AAV production systems

AAV Potency and rcAAV Assay

At AAVnerGene, we developed AAV-Q Platform, which works for both AAV Potency (TCID50) and rcAAV assay, providing a complete and standardized system for AAV infectivity and rcAAV analysis.
  • Three Cell Lines:
    • HEK293R: AAVR overexpression based on HEK 293A cells;
    • HEK293RR:  Rep overexpression based on HEK 293R cells;
    • HEK293Rd: Optimized for Rd-Ad5 production;
  • One Ad vector:
    • Rd-Ad5:Replication deficient in HEK 293A, but not in HEK293Rd cells;
  • Two Assays:
    • AAV TCID50 Assay: Measures AAV potency or infectious titer using HEK293RR cells with Rd-Ad5;
    • rcAAV Assay: Detects replication-competent AAVs using HEK293R cells with Rd-Ad5;
AAV-Q System for AAV potency and rcAAV assay

AAV NAB Testing

AAVnerGene offers comprehensive Neutralizing Antibody (NAB) testing services to accurately assess anti-AAV immune responses, critical for evaluating vector efficacy and patient eligibility. Our NAB Testing Options:

  • ELISA-Based NAB Assay
    A sensitive and high-throughput method to detect total anti-AAV antibodies in serum or plasma samples.

  • Cell-Based NAB Assay
    A functional assay that measures the ability of antibodies to neutralize AAV transduction in target cells, providing direct insight into neutralizing activity.

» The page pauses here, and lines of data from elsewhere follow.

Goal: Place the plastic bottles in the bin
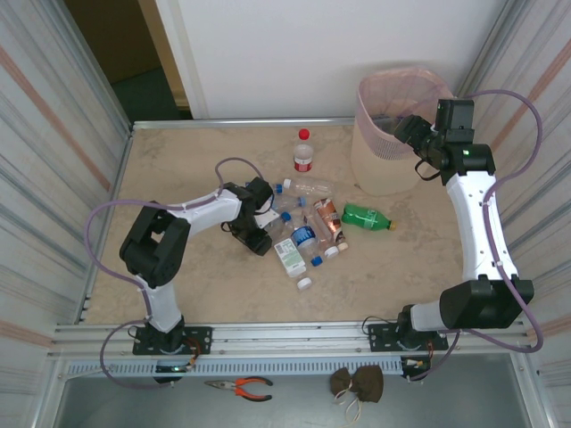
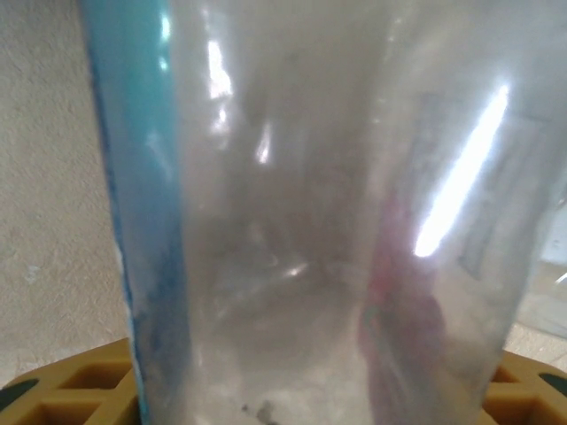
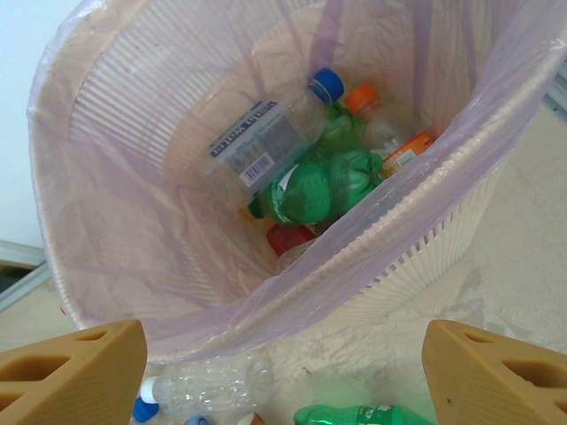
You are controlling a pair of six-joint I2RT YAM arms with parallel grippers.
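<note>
Several plastic bottles lie in a cluster mid-table. My left gripper is down among them at the cluster's left side. In the left wrist view a clear bottle with a blue label edge sits between my yellow fingers, which press on both its sides. A red-capped bottle stands upright behind the cluster, and a green bottle lies to its right. The beige bin with a pink liner stands at the back right. My right gripper hangs open over it. Inside the bin lie several bottles.
Metal rails run along the table's edges, and corrugated walls stand close on both sides. Loose caps lie in front of the cluster. Pliers and a small brown pouch rest on the shelf below the near edge.
</note>
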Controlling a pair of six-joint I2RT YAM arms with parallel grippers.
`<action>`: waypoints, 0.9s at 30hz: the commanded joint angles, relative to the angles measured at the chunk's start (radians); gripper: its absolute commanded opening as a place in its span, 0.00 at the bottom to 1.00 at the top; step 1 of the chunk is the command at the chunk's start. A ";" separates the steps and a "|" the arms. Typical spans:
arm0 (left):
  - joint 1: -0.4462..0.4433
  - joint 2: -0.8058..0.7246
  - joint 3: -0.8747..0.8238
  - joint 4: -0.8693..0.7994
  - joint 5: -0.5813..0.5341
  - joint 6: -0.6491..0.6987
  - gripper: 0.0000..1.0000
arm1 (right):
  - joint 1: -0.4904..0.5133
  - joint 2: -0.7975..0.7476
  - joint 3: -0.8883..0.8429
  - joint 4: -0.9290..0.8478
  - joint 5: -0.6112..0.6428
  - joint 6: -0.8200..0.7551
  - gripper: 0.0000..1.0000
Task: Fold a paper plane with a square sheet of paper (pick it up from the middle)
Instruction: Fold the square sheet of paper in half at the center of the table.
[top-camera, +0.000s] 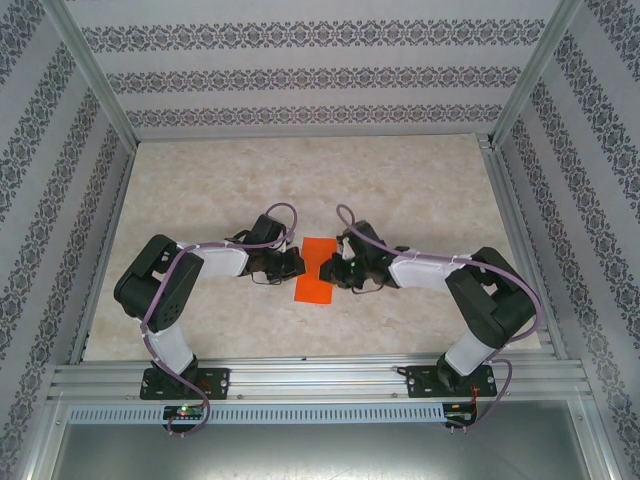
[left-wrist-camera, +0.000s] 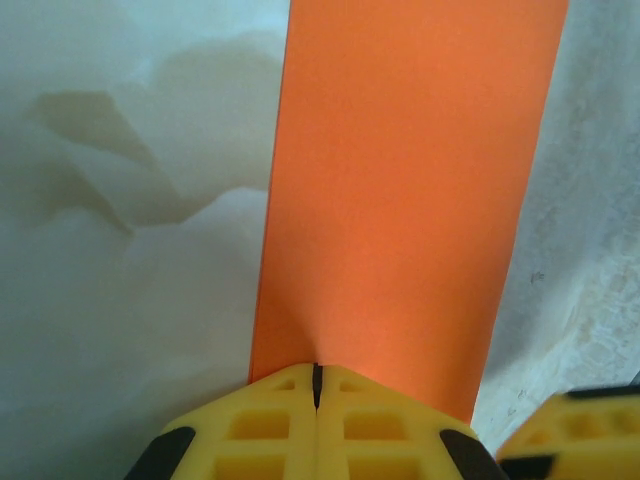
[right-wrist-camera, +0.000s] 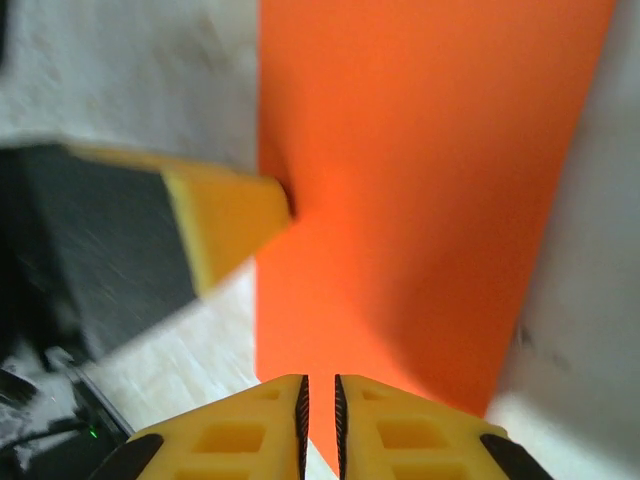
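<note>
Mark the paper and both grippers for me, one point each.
paper (top-camera: 315, 272), top view, middle of the sheet.
left gripper (left-wrist-camera: 316, 372), left wrist view, where the fingertips meet.
right gripper (right-wrist-camera: 319, 383), right wrist view, slit between the fingertips.

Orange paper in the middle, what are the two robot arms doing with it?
They're working on a sheet of orange paper at the middle of the table. The left pincer is shut on one edge. The right pincer is almost closed at the opposite edge; whether it grips is unclear. No plane shape yet.
</note>
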 joint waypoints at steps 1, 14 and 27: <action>-0.011 0.056 -0.040 -0.198 -0.080 0.018 0.00 | 0.053 -0.033 -0.036 0.091 0.029 0.026 0.17; -0.011 0.046 -0.033 -0.237 -0.083 0.035 0.00 | 0.096 -0.026 -0.249 0.166 0.060 0.112 0.17; -0.011 0.044 -0.037 -0.221 -0.066 0.023 0.00 | 0.004 -0.041 -0.047 0.073 0.006 0.003 0.18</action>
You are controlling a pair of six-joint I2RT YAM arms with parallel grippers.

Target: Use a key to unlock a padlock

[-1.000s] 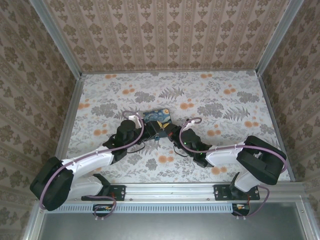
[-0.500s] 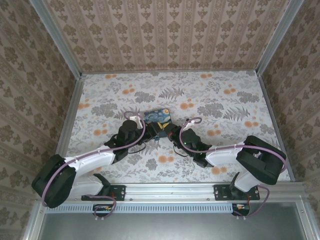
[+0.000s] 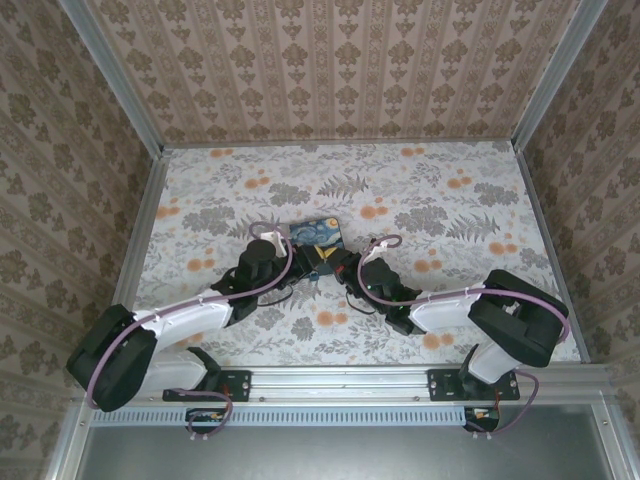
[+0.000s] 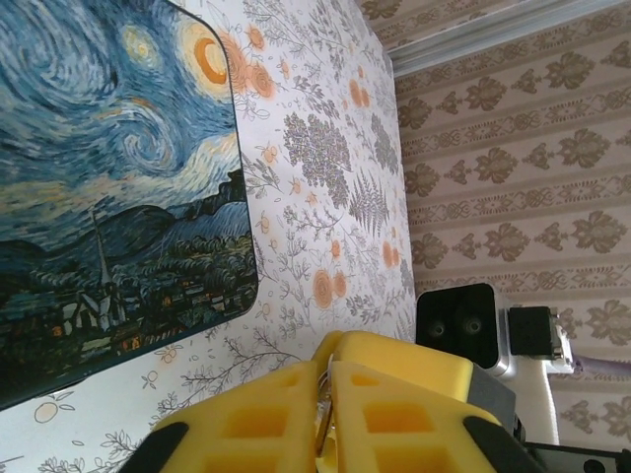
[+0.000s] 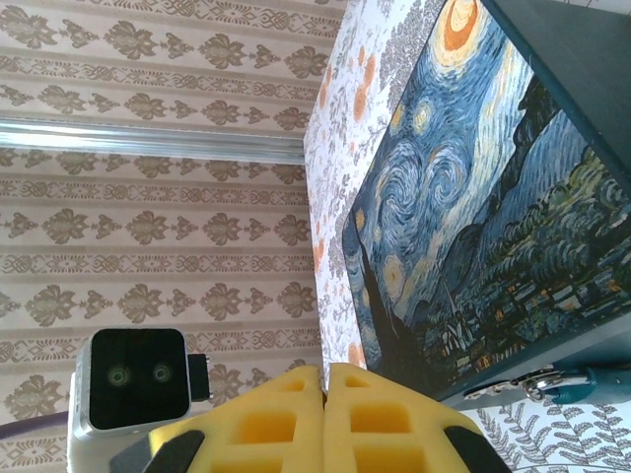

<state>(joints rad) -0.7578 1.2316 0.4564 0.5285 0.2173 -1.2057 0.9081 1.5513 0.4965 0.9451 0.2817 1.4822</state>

Our expert team ensures reliable, reproducible results to support your gene therapy development and clinical trial programs.

AAV Validation and Biodistribution

Many AAV-related publications are difficult or even impossible to reproduce, and one of the major underlying reasons is variation in AAV vector quality. AAV preparations can differ significantly from lab to lab and from batch to batch, even when the same serotype, transgene, and protocol are used. Without rigorous AAV vector validation, researchers may unknowingly compare results generated with vectors that differ in genome integrity, full-to-empty capsid ratio, impurity levels, or functional activity. These hidden differences often result in inconsistent in vitro and in vivo outcomes, misleading dose–response relationships, and poor reproducibility across studies.  AAVnerGene offers comprehensive AAV validation and AAV biodistribution services to support all stages of your AAV research projects. Our expertise spans from in vitro studies to advanced in vivo models, ensuring robust evaluation of AAV vectors across relevant biological systems.  Our Experimental Service Capabilities Include:

  • AAV Vector validation:   Our platform covers every critical aspect of vector characterization, including AAV capsid structure and AAV purity, AAV full-to-empty particle ratio,  AAV physical titer and AAV infectious titer, AAV genome integrity.

  • In Vitro Cell Models: Transduction and functional assays in diverse cell lines to assess AAV tropism, expression, and potency.

  • Human Organoids: Cutting-edge 3D culture systems to study tissue-specific gene delivery and biological effects in physiologically relevant contexts.

  • In Vivo Rodent Models: Comprehensive AAV evaluation in mice and rats, including biodistribution, transgene expression, and efficacy studies.

  • Non-Human Primate (NHP) Studies: Advanced preclinical testing of AAV vectors in NHPs to assess translational potential, safety, and tissue targeting.

With AAVnerGene’s full-spectrum experimental services, you can accelerate your gene therapy development with confidence and precision.